La verginità di Ryan negli anni ’70 era ancora integra, visto che lui non era nemmeno nato, e tutto ciò che può rivendicare di quel periodo è «la giacca di pelle azzurra che ha addosso Russell in The Nice Guys in ogni singola inquadratura. Quella giacca stava sul mio stand, okay? E lui se l’è fottuta!». «E dai, Ryan, quella giacca mi ha chiaramente aiutato a entrare nel personaggio». Ecco, questo è il tipo di cazzonaggine promozionale che potete aspettarvi. Ma Crowe ha anche una sua profondità poetica: riguardo al suo lavoro da regista (sì, tra le svariate cose, i due hanno anche girato dei film) tira fuori questa definizione: «è come osservare le stelle in una notte senza nubi». Ryan lo guarda perplesso e quindi parte la spiega: «sì, sai, stai lì a fissare le stelle, e più ti concentri, più ne vedi apparire delle altre. Quando dirigi un film, succede la stessa cosa: man mano si materializzano nuovi dettagli». Se passare dall’altra parte della macchina da presa può aver regalato un po’ di consapevolezza anche a livello attoriale, chiedo a Ryan quanto lo abbia influenzato in questo senso rivedere le sue faccette contrite nel video virale di Ryan McHenry Ryan Gosling won’t eat his cerals.

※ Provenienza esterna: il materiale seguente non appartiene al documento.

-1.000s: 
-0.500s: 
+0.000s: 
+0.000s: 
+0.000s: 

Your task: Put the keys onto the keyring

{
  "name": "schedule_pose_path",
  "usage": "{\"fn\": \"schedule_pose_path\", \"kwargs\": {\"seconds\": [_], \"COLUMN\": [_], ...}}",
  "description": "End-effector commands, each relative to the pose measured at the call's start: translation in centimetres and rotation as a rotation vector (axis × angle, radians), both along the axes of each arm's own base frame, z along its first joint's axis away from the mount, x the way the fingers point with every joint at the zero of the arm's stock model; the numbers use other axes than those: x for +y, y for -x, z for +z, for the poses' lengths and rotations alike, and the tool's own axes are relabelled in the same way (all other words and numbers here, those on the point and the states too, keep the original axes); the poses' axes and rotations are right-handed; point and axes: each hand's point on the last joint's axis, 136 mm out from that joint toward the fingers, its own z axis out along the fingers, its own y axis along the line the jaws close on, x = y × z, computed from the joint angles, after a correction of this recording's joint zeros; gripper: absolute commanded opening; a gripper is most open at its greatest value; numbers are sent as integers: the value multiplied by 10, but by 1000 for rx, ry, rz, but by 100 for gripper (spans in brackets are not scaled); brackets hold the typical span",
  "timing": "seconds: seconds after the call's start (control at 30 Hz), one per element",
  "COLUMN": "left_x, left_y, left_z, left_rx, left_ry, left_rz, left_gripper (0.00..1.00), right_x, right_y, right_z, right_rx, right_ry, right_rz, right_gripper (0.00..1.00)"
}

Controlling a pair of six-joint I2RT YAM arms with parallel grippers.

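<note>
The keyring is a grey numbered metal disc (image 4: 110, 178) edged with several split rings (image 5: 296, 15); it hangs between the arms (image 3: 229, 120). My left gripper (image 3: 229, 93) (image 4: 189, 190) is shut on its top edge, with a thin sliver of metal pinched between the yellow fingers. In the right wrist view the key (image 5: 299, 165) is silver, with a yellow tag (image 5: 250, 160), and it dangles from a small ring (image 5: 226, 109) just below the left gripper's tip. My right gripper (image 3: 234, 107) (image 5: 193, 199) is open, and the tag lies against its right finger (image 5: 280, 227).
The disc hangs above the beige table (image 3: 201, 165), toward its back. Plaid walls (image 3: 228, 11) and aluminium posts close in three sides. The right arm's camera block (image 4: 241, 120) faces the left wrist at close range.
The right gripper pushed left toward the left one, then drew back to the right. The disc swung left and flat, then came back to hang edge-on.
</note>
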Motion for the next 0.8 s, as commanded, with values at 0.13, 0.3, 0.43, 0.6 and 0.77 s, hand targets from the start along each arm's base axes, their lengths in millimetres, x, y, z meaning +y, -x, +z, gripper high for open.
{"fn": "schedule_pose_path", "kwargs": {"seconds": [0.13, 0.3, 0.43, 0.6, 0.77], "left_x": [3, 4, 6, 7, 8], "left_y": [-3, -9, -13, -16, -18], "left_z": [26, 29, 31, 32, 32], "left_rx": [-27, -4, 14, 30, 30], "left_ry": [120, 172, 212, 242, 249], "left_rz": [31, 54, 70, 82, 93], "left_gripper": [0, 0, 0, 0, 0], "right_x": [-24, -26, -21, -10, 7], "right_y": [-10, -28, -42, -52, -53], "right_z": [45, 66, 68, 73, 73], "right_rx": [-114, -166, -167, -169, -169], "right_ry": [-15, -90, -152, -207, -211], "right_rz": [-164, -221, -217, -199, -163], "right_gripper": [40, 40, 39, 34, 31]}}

Ryan sorride col solito aplomb: «devo ammettere che è stato strano per un certo periodo essere fermato per strada con la gente che mi diceva: ‘ehi, Ryan, ce l’hai fatta oggi a mangiarti i corn-flakes?’ e io non capivo. Quando ho scoperto di che si trattava, ero incazzatissimo, ma poi ho visto il video e niente, faceva veramente ridere. Per un po’ è stata un’ossessione: giravo una scena drammatica e avevo l’incubo di quel cucchiaio minaccioso che incombeva a due centimetri dalla mia faccia». E su questo – da grande attore – regala una perfetta smorfia di disgusto alla Ryan Gosling.